Die vier folgenden Fälle halten die Demonstrant*innen und Anwält*innen für exemplarisch:
Camp Entenwerder
Das Hamburgische Oberverwaltungsgericht hatte explizit die Übernachtung beim G20-Protestcamp Entenwerder erlaubt. Am 5. Juli teilte das Gericht mit, dass zu den bisher genehmigten Veranstaltungszelten bis zu 300 Schlafzelte für jeweils zwei bis drei Menschen aufgestellt werden dürfen. Trotzdem schritt die Polizei gegen das „Antikapitalistische Protestcamp“ ein und verhinderte es so. Der Anwalt Martin Klingner spricht von einem „Verstoß gegen die Gewaltenteilung“ und einem „Putsch der Exe-kutive gegen die Judikative“. Ein Ziel der Klage ist, dass die polizeilichen Einsätze rechtswidrig erklärt werden.
Camp Altona
Das Camp in Altona habe ebenso durch Schikanen der Polizei nicht stattfinden können wie geplant. Laut der Anwältin Ulrike Donat habe hier die Sicherheitsbehörde die Herrschaft über verfassungsrechtlich garantierte Grundfreiheiten übernommen. Schon im Vorfeld habe die Behörde das Camp verhindern wollen. Einer der Anmelder des Camps schildert am Donnerstag bei der Pressekonferenz im Gängeviertel seine Erlebnisse vor Ort im Juli. Als Mitglied eines Vereins, der sich bundesweit an der Organisation der Proteste gegen den Gipfel beteiligt, habe er viel Erfahrung. So etwas wie in Hamburg habe er noch nie erlebt: „Wir fühlten uns von der Behörde verarscht.“ Die Kläger*innen sind der Ansicht, Camps müssten geschaffen werden, um den Portest zu ermöglichen.
Polizeieinsatz 7.7.2017
Am Freitagvormittag des Gipfels nahmen Demonstrierende an einer Blockade teil, um die Protokollstrecke von US-Präsident Donald Trump zu blockieren. Der Zug wurde von der Polizei getrennt und die Demonstrierenden angegriffen, ohne Vorwarnung. Ein Video zeigt, wie Polizeibeamte mit Schlagstöcken hinter Demonstrierenden in Sommerkleidung herrennen. Ein weiteres Video zeigt die blutende Platzwunde am Kopf einer Attac-Aktivistin aus Köln, die auch als Klägerin auftritt.Ihr Anwalt Dieter Magsam spricht im diesem Fall von „Anwendung nackter Gewalt gegen friedliche Menschen“ seitens der Polizei und will, dass die Stadt Hamburg die Verfassungswidrigkeit des Einsatzes anerkennt.

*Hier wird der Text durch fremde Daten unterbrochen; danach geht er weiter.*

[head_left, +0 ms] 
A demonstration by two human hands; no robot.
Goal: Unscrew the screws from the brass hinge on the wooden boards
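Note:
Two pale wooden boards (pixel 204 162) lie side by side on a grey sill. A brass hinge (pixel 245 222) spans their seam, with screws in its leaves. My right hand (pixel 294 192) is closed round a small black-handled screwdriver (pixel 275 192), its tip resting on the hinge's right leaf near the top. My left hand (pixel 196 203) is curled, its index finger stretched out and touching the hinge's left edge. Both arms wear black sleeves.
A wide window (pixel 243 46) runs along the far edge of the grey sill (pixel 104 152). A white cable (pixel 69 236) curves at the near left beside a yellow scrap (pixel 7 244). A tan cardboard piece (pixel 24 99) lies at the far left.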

Versammlungsverbote 7.7.2017
Beim vierten Fall geht es um drei Veranstaltungen, die die Nichtregierungsorganisation Attac in der großen Demonstrationsverbotszone angemeldet hat. Jeweils für 80, 50 und 50 Teilnehmer*innen. Sie fielen aber alle drei unter das allgemein ausgesprochene Versammlungsverbot und durften nicht innerhalb der sogenannten „Blauen Zone“ stattfinden. Für die Anwältin Waltraut Verleih aus Frankfurt gibt es hier mehrere Verstöße gegen Grundrechte wie Versammlungs-, Meinungs-, Kunst- und Handlungsfreiheit. Ziel der Klage ist auch, die polizeiliche Gefahrenprognose zu prüfen.